TASK DIRECTIONS: Copy out each line of the data that holds the string "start".
• • • •
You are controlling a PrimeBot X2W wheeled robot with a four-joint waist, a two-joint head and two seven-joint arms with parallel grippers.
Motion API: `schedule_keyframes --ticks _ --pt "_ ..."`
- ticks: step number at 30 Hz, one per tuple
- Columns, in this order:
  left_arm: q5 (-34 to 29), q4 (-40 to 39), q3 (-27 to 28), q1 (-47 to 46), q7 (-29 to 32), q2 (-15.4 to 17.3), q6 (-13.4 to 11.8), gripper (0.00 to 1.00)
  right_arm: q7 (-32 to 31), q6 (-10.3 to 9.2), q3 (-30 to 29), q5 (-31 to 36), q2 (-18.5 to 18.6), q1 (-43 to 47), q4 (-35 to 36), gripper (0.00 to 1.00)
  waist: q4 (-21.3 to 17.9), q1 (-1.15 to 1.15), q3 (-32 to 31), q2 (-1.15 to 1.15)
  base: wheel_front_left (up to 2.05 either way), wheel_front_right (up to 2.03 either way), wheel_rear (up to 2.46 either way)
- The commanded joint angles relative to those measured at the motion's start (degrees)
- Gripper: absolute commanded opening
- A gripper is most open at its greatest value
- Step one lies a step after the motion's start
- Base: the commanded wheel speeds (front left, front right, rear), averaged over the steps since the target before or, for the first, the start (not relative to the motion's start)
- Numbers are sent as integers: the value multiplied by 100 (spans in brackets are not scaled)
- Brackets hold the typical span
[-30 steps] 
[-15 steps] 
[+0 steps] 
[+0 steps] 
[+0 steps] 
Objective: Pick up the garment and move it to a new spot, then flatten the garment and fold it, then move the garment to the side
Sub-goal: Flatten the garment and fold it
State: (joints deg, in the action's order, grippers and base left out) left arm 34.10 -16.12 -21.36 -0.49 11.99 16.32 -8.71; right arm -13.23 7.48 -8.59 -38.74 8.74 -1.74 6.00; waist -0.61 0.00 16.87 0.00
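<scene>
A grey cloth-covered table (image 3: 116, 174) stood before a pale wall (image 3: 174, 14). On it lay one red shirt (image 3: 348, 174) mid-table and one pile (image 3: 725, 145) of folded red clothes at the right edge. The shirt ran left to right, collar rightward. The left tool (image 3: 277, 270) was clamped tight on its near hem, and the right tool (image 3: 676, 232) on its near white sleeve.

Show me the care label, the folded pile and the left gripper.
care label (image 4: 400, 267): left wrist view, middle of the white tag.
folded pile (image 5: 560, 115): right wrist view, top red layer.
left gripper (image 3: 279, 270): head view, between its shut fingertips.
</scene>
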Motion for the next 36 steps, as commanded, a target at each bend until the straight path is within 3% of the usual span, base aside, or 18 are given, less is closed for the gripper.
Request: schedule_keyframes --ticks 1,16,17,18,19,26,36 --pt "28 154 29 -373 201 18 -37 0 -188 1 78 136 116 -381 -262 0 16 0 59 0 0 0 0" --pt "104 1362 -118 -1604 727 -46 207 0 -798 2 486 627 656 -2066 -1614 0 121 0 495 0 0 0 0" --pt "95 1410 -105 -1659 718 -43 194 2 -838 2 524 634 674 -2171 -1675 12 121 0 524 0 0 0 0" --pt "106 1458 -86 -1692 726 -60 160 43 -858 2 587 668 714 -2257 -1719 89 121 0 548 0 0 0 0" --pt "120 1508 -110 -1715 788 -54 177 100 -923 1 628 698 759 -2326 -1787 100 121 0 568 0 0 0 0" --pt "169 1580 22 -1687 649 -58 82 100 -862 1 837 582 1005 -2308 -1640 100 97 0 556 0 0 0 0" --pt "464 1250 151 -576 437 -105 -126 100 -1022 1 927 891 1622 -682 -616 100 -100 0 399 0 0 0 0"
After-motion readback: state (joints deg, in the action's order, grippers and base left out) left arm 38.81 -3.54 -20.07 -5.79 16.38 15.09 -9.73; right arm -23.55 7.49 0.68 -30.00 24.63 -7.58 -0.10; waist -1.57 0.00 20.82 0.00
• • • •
RESULT BELOW:
- The commanded joint angles relative to those measured at the motion's start (degrees)
- Step one lies a step after the motion's start
- Base: the commanded wheel speeds (front left, front right, rear), averaged over the steps since the target before or, for the first, the start (not relative to the motion's start)

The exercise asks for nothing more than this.